La médiation en santé permet en effet d’intervenir aux différentes étapes du parcours d’un individu afin de prévenir les ruptures tout en produisant des externalités bénéfiques à l’ensemble du système de soins. En amont de la filière de soins, la médiation en santé participe de la promotion de la santé globale et, ce faisant, contribue à l’encapacitation des personnes. Elle facilite en outre la prévention de par ses actions de repérage, de dépistage et le diagnostic des publics en situation de précarité ciblés. Au sein de la filière de soin, l’impact de la médiation en santé est également significatif dans la mesure où elle contribue à garantir l’accès effectif aux services de santé. D’une part, parce qu’elle permet de garantir l’accès aux droits par un accompagnement à leur ouverture, laquelle conditionne l’entrée et le maintien dans la filière des soins. D’autre part, car elle contribue à garantir l’effectivité des soins, que ce soit au travers l’accompagnement physique de la personne à ses différents rendez-vous (garantissant ainsi la continuité du parcours de soins ou prévenant des refus de soins ou discriminations) ou par une intermédiation culturelle et/ou linguistique sans laquelle l’expression du besoin, la prise en compte de dimension holistique de la personne, la compréhension du langage médical ou l’observance thérapeutique seraient compromises. Enfin, la médiation en santé constitue un investissement social rentable puisqu’elle contribue à l’amélioration globale de l’état de santé des individus et de la population grâce notamment à des actions de prévention. Par ailleurs dans des contextes favorables déjà bien dotés en ressources professionnelles et communautaires, et bien qu’il ne s’agisse pas de sa vocation première, les interventions de médiation en santé ont également pour effet de réduire la pression pesant sur les ressources du système de santé, que ce soit en permettant de dégager du temps médical et paramédical ou en réduisant le nombre de passage inappropriés aux urgences.

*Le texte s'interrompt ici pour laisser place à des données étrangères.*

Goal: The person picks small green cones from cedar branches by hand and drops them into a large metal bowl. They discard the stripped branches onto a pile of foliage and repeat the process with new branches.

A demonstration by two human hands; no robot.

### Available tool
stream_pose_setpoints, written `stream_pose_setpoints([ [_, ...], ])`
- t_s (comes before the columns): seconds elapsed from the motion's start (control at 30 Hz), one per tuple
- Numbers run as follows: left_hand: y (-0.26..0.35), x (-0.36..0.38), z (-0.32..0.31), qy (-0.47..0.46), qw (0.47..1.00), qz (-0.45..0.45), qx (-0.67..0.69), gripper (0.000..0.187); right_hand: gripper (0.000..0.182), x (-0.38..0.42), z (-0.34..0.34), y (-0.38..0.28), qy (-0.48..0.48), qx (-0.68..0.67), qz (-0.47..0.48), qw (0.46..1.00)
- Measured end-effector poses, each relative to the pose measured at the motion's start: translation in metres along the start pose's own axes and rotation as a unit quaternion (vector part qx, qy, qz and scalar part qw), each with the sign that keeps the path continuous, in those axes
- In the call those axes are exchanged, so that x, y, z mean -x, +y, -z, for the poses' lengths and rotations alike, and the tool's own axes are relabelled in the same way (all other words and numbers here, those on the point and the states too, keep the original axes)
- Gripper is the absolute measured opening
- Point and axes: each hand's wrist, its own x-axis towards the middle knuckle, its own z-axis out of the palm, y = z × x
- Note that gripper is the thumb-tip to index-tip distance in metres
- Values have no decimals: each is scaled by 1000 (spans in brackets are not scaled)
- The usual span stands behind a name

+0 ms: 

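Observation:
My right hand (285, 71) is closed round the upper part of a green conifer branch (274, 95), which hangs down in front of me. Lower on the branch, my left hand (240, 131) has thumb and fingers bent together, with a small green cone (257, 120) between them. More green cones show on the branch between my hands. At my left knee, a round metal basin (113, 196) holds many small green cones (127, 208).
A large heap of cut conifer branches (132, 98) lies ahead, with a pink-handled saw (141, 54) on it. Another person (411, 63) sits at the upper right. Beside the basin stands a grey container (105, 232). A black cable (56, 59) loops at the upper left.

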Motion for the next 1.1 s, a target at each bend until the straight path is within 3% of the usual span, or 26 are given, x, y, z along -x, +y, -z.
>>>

Malgré la démonstration empirique de sa pertinence et de son utilité pour lutter contre les inégalités sociales de santé, la médiation en santé se heurte notamment à trois freins qui limitent son efficacité et son efficience. Premièrement, l’absence de reconnaissance statutaire qui entretient l’ambiguïté sémantique autour de ce que recouvre la « médiation en santé » et limite sa bonne appréhension tant par les publics concernés que par les acteurs institutionnels et partenaires des médiateurs.rices. Deuxièmement, la médiation en santé pâtit d’un cumul de rapports de pouvoirs professionnels et institutionnels défavorables à la bonne coopération entre acteurs et à la reconnaissance de la pertinence de ces actions souvent réalisées en dehors des établissements : d’une part, parce qu’elle peine à asseoir sa légitimité professionnelle dans un environnement caractérisé par le désintérêt voire la défiance de certains professionnels mus par la crainte, consciente ou inconsciente, de réinterroger ou partager leurs pratiques professionnelles ; d’autre part, en raison du fonctionnement institutionnel cloisonné du monde sanitaire, médico- social et social qui complique le positionnement d’interface de la médiation en santé. Enfin, parce que les acteurs perçoivent les financements publics comme complexes et non pérennes, affectant leur capacité à projeter des actions sur le moyen terme et à recruter des professionnel.les sur des emplois perçus comme précaires tant matériellement que symboliquement.
Compte tenu de ce qui précède, la mission recommande aux pouvoirs publics d’agir prioritairement sur la levée de ces freins. Pour ce faire, elle propose une feuille de route articulée autour de trois chantiers et assortie d’une méthode de pilotage qui en constitue l’indispensable complément. En effet, considérant que le caractère fragmenté et secondaire du pilotage des enjeux de la médiation en santé au sein des ministères sociaux est susceptible de compromettre l’opérationnalisation de la présente feuille de route, la mission recommande la mise en place d’un comité ad hoc chargé de piloter, en lien avec les acteurs concernés, l’avancement concret des recommandations qui suivent. Elle propose par ailleurs de confier à ce comité une enveloppe budgétaire ayant vocation, en lien avec Santé publique France, à financer l’engagement de travaux de recherche-action en vue d’assoir la médiation en santé sur un « haut niveau de preuve », d’en quantifier les coûts évités et de déterminer des indicateurs pertinents de mesure de son impact tant pour bénéficiaires que sur le système de soins.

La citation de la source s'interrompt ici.